_The problem_
Return the full listing exactly as it is written.

_Data segment_
:::
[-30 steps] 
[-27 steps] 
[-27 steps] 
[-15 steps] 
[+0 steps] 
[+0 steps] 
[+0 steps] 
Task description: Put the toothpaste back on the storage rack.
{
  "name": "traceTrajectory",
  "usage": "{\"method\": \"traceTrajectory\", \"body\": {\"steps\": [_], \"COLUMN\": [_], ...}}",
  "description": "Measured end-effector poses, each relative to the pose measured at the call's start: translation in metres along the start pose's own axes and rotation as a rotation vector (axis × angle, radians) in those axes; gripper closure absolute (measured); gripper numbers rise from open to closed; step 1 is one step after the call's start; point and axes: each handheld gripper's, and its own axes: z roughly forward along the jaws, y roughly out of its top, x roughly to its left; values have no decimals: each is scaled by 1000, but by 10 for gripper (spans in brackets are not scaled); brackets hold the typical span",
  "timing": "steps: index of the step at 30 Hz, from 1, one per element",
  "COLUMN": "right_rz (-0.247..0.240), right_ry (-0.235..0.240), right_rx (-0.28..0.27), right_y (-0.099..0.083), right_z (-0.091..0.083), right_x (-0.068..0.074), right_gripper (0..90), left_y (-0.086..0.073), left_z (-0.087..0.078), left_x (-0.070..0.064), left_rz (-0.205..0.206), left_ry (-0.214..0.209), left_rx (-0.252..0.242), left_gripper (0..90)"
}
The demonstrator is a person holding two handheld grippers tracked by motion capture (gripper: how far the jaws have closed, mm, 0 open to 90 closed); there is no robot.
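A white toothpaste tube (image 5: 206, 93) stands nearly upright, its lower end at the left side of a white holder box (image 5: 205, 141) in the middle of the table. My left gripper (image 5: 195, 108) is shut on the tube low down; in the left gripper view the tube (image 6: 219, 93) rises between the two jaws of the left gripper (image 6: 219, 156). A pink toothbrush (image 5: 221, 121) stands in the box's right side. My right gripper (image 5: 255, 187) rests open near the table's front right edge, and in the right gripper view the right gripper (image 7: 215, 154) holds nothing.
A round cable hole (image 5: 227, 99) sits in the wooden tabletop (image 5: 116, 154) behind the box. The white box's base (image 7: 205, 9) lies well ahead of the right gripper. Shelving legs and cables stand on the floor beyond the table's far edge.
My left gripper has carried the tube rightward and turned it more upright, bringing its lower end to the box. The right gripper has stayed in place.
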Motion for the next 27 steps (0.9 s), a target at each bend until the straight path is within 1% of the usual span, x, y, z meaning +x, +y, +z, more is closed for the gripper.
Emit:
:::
_Solution for this exercise_
[-30 steps] 
[-27 steps] 
[-27 steps] 
[-15 steps] 
[+0 steps] 
[+0 steps] 
[+0 steps] 
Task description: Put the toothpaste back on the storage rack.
{
  "name": "traceTrajectory",
  "usage": "{\"method\": \"traceTrajectory\", \"body\": {\"steps\": [_], \"COLUMN\": [_], ...}}",
  "description": "Measured end-effector poses, each relative to the pose measured at the call's start: translation in metres along the start pose's own axes and rotation as a rotation vector (axis × angle, radians) in those axes; gripper closure absolute (measured); gripper numbers rise from open to closed; step 1 is one step after the call's start; point and axes: each handheld gripper's, and its own axes: z roughly forward along the jaws, y roughly out of its top, x roughly to its left; values have no decimals: each is scaled by 1000, but by 10 for gripper (spans in brackets are not scaled); brackets hold the typical span",
  "timing": "steps: index of the step at 30 Hz, from 1, one per element",
  "COLUMN": "right_rz (-0.247..0.240), right_ry (-0.235..0.240), right_rx (-0.28..0.27), right_y (-0.099..0.083), right_z (-0.091..0.083), right_x (-0.068..0.074), right_gripper (0..90), left_y (-0.086..0.073), left_z (-0.087..0.078), left_x (-0.070..0.064), left_rz (-0.205..0.206), left_ry (-0.214..0.209), left_rx (-0.252..0.242), left_gripper (0..90)"
}
The demonstrator is a person holding two handheld grippers tracked by motion capture (gripper: how far the jaws have closed, mm, 0 open to 90 closed); there is no robot.
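A white toothpaste tube (image 5: 206, 93) stands nearly upright, its lower end at the left side of a white holder box (image 5: 205, 141) in the middle of the table. My left gripper (image 5: 195, 108) is shut on the tube low down; in the left gripper view the tube (image 6: 219, 93) rises between the two jaws of the left gripper (image 6: 219, 156). A pink toothbrush (image 5: 221, 121) stands in the box's right side. My right gripper (image 5: 255, 187) rests open near the table's front right edge, and in the right gripper view the right gripper (image 7: 215, 154) holds nothing.
A round cable hole (image 5: 227, 99) sits in the wooden tabletop (image 5: 116, 154) behind the box. The white box's base (image 7: 205, 9) lies well ahead of the right gripper. Shelving legs and cables stand on the floor beyond the table's far edge.
My left gripper has carried the tube rightward and turned it more upright, bringing its lower end to the box. The right gripper has stayed in place.
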Motion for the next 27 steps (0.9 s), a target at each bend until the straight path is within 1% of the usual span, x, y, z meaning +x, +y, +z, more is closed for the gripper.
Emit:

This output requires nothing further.